[Exercise requirements]
Report, from the records below, every line where the word "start" appears.

(Source records)
◆ ◆ ◆ ◆ ◆
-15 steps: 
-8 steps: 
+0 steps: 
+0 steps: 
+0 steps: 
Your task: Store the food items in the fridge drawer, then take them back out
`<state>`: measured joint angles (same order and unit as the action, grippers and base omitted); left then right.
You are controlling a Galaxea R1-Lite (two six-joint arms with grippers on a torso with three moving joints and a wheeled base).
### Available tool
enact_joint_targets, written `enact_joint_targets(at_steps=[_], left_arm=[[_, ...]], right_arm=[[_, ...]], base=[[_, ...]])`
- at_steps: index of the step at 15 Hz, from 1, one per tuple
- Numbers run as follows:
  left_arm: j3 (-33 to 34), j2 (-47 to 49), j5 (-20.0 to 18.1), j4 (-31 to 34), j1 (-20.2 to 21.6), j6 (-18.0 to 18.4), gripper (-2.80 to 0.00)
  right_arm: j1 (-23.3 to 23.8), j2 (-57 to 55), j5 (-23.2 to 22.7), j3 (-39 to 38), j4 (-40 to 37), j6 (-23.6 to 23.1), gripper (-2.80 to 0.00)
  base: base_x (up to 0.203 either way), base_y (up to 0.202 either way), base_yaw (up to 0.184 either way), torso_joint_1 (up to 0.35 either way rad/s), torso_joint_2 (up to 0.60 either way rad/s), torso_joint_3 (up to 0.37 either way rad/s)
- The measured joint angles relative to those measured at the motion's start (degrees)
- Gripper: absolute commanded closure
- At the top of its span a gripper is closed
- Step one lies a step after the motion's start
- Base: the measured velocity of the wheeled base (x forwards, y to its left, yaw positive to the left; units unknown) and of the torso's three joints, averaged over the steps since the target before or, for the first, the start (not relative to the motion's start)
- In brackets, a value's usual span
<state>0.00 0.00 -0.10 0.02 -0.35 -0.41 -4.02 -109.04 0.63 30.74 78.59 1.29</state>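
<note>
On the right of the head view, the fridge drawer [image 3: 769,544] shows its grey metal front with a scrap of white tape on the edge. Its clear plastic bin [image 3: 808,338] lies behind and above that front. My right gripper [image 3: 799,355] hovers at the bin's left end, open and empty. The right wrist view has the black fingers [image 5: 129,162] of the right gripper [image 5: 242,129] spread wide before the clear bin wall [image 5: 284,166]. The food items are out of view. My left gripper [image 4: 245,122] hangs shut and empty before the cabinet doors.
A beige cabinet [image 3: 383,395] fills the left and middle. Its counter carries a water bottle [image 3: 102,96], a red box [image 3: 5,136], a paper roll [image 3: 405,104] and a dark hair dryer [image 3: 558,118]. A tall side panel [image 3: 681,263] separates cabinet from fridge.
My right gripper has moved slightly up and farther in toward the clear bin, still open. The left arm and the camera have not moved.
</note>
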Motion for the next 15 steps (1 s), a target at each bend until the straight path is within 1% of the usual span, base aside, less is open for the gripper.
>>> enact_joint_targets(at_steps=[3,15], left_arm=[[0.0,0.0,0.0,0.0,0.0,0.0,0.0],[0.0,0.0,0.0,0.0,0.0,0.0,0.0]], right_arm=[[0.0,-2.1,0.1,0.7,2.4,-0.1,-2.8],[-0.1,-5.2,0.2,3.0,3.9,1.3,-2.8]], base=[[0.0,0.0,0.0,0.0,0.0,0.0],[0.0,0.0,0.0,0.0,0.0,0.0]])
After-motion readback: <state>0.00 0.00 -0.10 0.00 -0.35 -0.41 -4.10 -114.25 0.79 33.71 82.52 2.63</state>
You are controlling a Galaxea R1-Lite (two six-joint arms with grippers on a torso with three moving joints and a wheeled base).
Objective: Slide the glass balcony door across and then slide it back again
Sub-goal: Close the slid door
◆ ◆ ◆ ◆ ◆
[Written answer]
- The measured joint angles relative to those measured at the motion's start (degrees)
- Step one lies a step after the motion's start
- Base: the measured velocity of the wheeled base (x forwards, y to its left, yaw positive to the left; units unknown) and of the torso's three joints, averaged over the steps since the target before or, for the first, the start (not relative to the motion's start)

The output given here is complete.